### Available data
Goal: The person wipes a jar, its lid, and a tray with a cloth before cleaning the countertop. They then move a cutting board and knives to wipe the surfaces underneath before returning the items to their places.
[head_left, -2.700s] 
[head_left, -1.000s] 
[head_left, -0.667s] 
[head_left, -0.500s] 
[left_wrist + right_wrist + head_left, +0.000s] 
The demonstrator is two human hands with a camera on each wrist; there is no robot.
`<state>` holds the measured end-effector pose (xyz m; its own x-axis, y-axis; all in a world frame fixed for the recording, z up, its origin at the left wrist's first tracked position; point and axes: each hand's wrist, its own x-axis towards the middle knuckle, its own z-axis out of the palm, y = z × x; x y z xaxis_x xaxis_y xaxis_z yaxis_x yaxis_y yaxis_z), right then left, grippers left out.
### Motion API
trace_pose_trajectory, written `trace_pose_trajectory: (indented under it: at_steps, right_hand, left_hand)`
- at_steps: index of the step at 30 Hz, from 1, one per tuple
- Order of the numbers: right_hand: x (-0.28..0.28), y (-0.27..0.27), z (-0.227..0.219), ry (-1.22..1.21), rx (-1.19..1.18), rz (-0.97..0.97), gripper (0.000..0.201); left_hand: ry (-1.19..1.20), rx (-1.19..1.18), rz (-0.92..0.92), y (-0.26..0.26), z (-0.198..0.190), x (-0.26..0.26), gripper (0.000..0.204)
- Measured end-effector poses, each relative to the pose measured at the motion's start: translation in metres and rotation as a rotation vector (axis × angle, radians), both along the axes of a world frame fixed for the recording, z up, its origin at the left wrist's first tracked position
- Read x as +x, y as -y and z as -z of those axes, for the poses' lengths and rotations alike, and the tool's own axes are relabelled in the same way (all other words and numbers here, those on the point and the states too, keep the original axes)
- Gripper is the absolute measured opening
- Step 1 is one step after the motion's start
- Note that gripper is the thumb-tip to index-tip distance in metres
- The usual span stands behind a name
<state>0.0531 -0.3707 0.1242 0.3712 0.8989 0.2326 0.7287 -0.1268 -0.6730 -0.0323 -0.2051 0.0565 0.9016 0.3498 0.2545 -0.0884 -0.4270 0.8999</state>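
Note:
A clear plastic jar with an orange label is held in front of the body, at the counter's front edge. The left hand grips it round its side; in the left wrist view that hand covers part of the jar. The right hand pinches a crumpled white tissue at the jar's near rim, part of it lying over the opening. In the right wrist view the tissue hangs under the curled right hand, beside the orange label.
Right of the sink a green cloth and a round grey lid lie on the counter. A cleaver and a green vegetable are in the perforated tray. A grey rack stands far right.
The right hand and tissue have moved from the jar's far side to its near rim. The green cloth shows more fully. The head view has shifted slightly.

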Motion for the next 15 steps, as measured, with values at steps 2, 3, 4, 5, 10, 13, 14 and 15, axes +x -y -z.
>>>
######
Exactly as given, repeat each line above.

**Task output:**
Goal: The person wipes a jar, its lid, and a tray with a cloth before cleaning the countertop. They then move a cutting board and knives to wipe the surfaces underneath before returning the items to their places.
[head_left, -2.700s] 
[head_left, -1.000s] 
[head_left, -0.667s] 
[head_left, -0.500s] 
[left_wrist + right_wrist + head_left, +0.000s] 
The demonstrator is two human hands with a camera on each wrist; there is no robot.
`<state>` holds the measured end-effector pose (xyz m; its own x-axis, y-axis; all in a world frame fixed for the recording, z up, its origin at the left wrist's first tracked position; point and axes: each hand's wrist, its own x-axis towards the middle knuckle, its own z-axis out of the palm, y = z × x; x y z xaxis_x xaxis_y xaxis_z yaxis_x yaxis_y yaxis_z), right then left, grippers left out.
### Motion API
trace_pose_trajectory, written `trace_pose_trajectory: (indented under it: at_steps, right_hand, left_hand)`
- at_steps: index of the step at 30 Hz, from 1, one per tuple
- Order of the numbers: right_hand: x (-0.28..0.28), y (-0.27..0.27), z (-0.227..0.219), ry (-1.22..1.21), rx (-1.19..1.18), rz (-0.97..0.97), gripper (0.000..0.201); left_hand: ry (-1.19..1.20), rx (-1.19..1.18), rz (-0.92..0.92), y (-0.26..0.26), z (-0.198..0.190), x (-0.26..0.26), gripper (0.000..0.204)
- Measured end-effector poses, each relative to the pose measured at the motion's start: translation in metres and rotation as a rotation vector (axis × angle, radians), both along the axes of a world frame fixed for the recording, z up, its origin at the left wrist's first tracked position
- Read x as +x, y as -y and z as -z of those axes, for the poses' lengths and rotations alike, and the tool's own axes are relabelled in the same way (all other words and numbers here, those on the point and the states too, keep the original axes)
- Gripper is the absolute measured opening
- Step 1 is one step after the motion's start
- Note that gripper is the thumb-tip to index-tip distance in metres
- The usual span stands behind a name
<state>0.0531 -0.3707 0.1242 0.3712 0.8989 0.2326 0.7287 -0.1268 -0.6730 -0.0323 -0.2051 0.0565 0.9016 0.3498 0.2545 -0.0884 -0.4270 0.8999</state>
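Note:
A clear plastic jar with an orange label is held in front of the body, at the counter's front edge. The left hand grips it round its side; in the left wrist view that hand covers part of the jar. The right hand pinches a crumpled white tissue at the jar's near rim, part of it lying over the opening. In the right wrist view the tissue hangs under the curled right hand, beside the orange label.
Right of the sink a green cloth and a round grey lid lie on the counter. A cleaver and a green vegetable are in the perforated tray. A grey rack stands far right.
The right hand and tissue have moved from the jar's far side to its near rim. The green cloth shows more fully. The head view has shifted slightly.
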
Motion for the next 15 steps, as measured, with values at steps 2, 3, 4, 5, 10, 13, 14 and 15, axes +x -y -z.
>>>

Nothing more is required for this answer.